- Created LanguageDetector class supporting 20+ programming languages
- Confidence-based detection with customizable thresholds (min_confidence parameter)
- Replaces duplicate language detection code in doc_scraper and pdf_extractor
- Comprehensive test suite with 100+ test cases
Changes:
- NEW: src/skill_seekers/cli/language_detector.py (17 KB)
- Unified detector with pattern matching for 20+ languages
- Confidence scoring (0.0-1.0 scale)
- Supports: Python, JavaScript, TypeScript, Java, C++, C#, Go, Rust, PHP, Ruby, Swift, Kotlin, Shell, SQL, HTML, CSS, JSON, YAML, XML, and more
- NEW: tests/test_language_detector.py (20 KB)
- 100+ test cases covering all supported languages
- Edge case testing (mixed code, low confidence, etc.)

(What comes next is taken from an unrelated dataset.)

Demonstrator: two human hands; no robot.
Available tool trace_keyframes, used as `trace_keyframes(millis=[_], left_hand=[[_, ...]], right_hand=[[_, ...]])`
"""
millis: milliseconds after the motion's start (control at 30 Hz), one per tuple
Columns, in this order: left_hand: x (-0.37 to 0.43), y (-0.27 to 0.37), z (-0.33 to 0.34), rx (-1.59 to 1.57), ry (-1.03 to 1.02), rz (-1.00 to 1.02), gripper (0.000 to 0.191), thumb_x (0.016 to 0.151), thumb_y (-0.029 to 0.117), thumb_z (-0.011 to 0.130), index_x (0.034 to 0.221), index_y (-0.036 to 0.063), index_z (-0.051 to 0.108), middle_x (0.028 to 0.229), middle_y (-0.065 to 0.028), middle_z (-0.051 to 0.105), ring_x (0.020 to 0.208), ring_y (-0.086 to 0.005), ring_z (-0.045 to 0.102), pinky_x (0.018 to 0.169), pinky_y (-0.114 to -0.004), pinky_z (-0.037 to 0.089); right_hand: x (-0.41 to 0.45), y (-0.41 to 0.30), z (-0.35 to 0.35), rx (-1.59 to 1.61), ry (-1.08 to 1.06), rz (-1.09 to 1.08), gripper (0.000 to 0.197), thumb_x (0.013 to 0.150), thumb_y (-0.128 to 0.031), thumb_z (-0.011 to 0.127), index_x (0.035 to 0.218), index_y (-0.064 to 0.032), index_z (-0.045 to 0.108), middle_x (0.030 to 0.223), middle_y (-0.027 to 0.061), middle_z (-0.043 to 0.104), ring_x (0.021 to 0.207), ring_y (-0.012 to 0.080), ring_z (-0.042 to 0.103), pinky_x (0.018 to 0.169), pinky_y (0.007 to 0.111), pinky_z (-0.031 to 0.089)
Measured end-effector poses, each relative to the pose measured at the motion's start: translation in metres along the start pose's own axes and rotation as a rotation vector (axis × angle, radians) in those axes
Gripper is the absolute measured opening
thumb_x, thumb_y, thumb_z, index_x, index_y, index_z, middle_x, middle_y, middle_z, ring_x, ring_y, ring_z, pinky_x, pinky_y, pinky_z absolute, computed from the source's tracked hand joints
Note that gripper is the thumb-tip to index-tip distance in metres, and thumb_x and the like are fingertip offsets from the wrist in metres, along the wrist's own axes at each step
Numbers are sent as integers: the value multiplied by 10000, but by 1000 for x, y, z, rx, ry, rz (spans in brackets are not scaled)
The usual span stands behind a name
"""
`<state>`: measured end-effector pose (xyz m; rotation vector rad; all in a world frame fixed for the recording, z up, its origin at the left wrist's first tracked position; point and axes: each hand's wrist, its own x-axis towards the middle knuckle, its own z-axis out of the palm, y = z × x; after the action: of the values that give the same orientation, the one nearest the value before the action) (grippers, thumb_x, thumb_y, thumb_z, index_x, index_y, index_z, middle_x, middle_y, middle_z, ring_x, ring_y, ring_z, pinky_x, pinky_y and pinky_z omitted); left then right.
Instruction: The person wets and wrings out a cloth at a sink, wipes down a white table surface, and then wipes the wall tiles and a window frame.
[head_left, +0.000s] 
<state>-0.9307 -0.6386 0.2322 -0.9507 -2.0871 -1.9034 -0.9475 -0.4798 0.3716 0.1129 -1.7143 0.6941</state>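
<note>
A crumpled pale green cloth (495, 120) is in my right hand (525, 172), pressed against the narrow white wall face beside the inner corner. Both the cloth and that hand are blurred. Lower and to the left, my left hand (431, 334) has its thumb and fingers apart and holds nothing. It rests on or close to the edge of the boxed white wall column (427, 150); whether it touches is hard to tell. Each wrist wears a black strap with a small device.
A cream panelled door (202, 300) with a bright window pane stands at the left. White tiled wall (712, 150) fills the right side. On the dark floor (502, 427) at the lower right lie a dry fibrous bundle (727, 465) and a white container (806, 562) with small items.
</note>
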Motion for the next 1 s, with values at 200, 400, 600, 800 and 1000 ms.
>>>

- MODIFIED: src/skill_seekers/cli/doc_scraper.py
- Removed 80+ lines of duplicate detection code
- Now uses shared LanguageDetector instance
- MODIFIED: src/skill_seekers/cli/pdf_extractor_poc.py
- Removed 130+ lines of duplicate detection code
- Now uses shared LanguageDetector instance
- MODIFIED: tests/test_pdf_extractor.py
- Fixed imports to use proper package paths
- Added manual detector initialization in test setup
Benefits:
- DRY: Single source of truth for language detection
- Maintainability: Add new languages in one place
- Consistency: Same detection logic across all scrapers
- Testability: Comprehensive test coverage
- Extensibility: Easy to add new languages or improve patterns
Addresses technical debt from having duplicate detection logic in multiple files.